Login credentials for more than 40,000 Government accounts in 30 countries have been discovered by Russian cybersecurity researchers from Group-IB.
Mike Bittner, Digital Security & Operations Manager at The Media Trust:
“Government agencies are easy targets of phishing campaigns because they often publish their employee directories online. They are also highly desired targets because they store sensitive information on state secrets, on new products in the process of approval, including those of the world’s largest companies, and on private citizens. And given budget cuts, many of these agencies rely on large pool of third parties, who are listed in publicly available government sites. Since transparency is a government’s responsibility in a democracy, agencies should beef up their security measures. A few key steps include continuously scanning in real time the sites and mobile apps that citizens and companies use to access government services in order to identify any unauthorized activities and nip them in the bud. Second, they should know all who all their third parties are and what activities they have authorized them to conduct. Third, they should use physical devices that generate a new token each time a government employee logs in. Fourth, they should train all staff to be wary of phishing scams and other suspicious events. Finally, since securing sensitive information is key to accomplishing their mission, it should therefore be appropriately funded. These phishing campaigns will only grow in frequency, mainly because they pay off.”

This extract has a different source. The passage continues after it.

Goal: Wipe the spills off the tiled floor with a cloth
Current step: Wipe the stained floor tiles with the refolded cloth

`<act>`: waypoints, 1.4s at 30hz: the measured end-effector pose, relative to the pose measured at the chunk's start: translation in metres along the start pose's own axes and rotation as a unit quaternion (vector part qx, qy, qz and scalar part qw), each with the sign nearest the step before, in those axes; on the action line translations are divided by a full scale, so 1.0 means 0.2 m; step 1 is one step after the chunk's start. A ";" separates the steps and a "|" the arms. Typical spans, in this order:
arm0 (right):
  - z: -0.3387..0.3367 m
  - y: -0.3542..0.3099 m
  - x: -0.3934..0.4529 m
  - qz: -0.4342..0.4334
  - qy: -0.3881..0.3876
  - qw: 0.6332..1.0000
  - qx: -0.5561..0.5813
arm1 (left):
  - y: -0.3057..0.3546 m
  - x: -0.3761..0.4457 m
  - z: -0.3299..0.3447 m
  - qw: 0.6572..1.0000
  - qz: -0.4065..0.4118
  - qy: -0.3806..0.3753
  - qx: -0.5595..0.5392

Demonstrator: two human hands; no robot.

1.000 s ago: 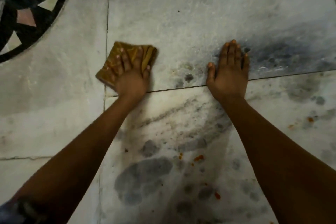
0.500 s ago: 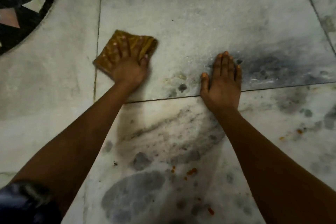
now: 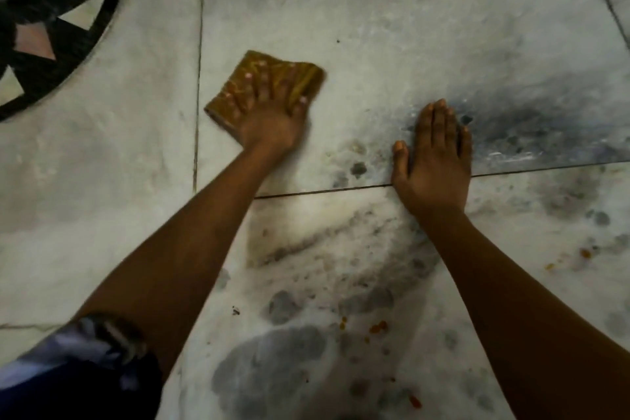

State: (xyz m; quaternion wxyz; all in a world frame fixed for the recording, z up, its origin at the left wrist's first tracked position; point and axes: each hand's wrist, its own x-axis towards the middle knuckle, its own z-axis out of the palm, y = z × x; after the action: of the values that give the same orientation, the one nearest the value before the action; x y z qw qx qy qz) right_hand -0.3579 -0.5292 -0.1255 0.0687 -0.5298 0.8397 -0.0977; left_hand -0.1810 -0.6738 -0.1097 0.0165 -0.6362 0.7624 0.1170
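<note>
Looking down, we saw the tiled floor (image 3: 392,10) of pale marble slabs with dark joints between them. At its far left corner lay a black inlay pattern (image 3: 51,54) with pale triangles. Grey wet patches (image 3: 272,365) spread over the near slab, nearer to us than the cloth. We saw a sleeve (image 3: 85,351) on the left arm, well nearer to us than the cloth. The right hand (image 3: 433,164) lay flat on the floor to the right of the cloth and apart from it, fingers straight and together, holding nothing. The left hand (image 3: 269,119) pressed on the cloth (image 3: 238,92) with straight, spread fingers, not curled round it. The cloth was brown, folded, flat on the floor just right of a joint. Small orange crumbs (image 3: 378,327) lay far nearer than the cloth, beside the grey patches.
</note>
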 end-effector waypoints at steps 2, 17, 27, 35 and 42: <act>0.00 -0.01 0.00 0.004 -0.002 1.000 0.002 | -0.13 -0.07 -0.02 0.999 -0.041 0.017 -0.012; 0.01 0.01 0.00 0.002 0.019 1.000 -0.004 | 0.54 0.37 0.01 0.993 0.097 -0.040 -0.050; -0.01 0.00 0.00 0.001 0.005 1.000 0.002 | -0.06 0.00 -0.08 0.997 -0.055 0.028 0.040; 0.00 0.02 0.00 0.002 -0.014 1.000 0.008 | -0.06 -0.49 -0.08 0.998 0.013 0.020 0.063; -0.21 0.11 0.00 -0.026 -0.110 0.988 0.103 | -0.15 -0.58 -0.29 0.950 -0.031 0.032 -0.311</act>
State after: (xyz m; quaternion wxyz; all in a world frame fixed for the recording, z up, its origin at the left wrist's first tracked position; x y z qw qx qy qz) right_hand -0.3855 -0.5167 -0.0907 0.2120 -0.5491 0.7984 -0.1269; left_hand -0.1233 -0.5785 -0.0371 -0.2023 -0.6364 0.6686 0.3274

Justin Jett, Director of Audit and Compliance at Plixer:
“Stolen credentials are a primary mechanism for malicious actors to gain access to sensitive information. The latest news of 40,000 stolen government portal logins is just another example. Proper password resets and time limits are important, but organizations should also ensure they deploy network traffic analytics to uncover when malicious actors attempt to access systems on the network. Because the hackers have the credentials, they aren’t going to try connecting to a machine more than once. Instead, they will try to connect to many machines until they gain access. Once they have a foothold, they will try to steal any sensitive data they can access. Network traffic analytics can show there are attempts to log in to multiple machines, especially when the user has never legitimately accessed those machines. Finally, where possible, two-factor authentication should be deployed to limit access to authorized individuals.”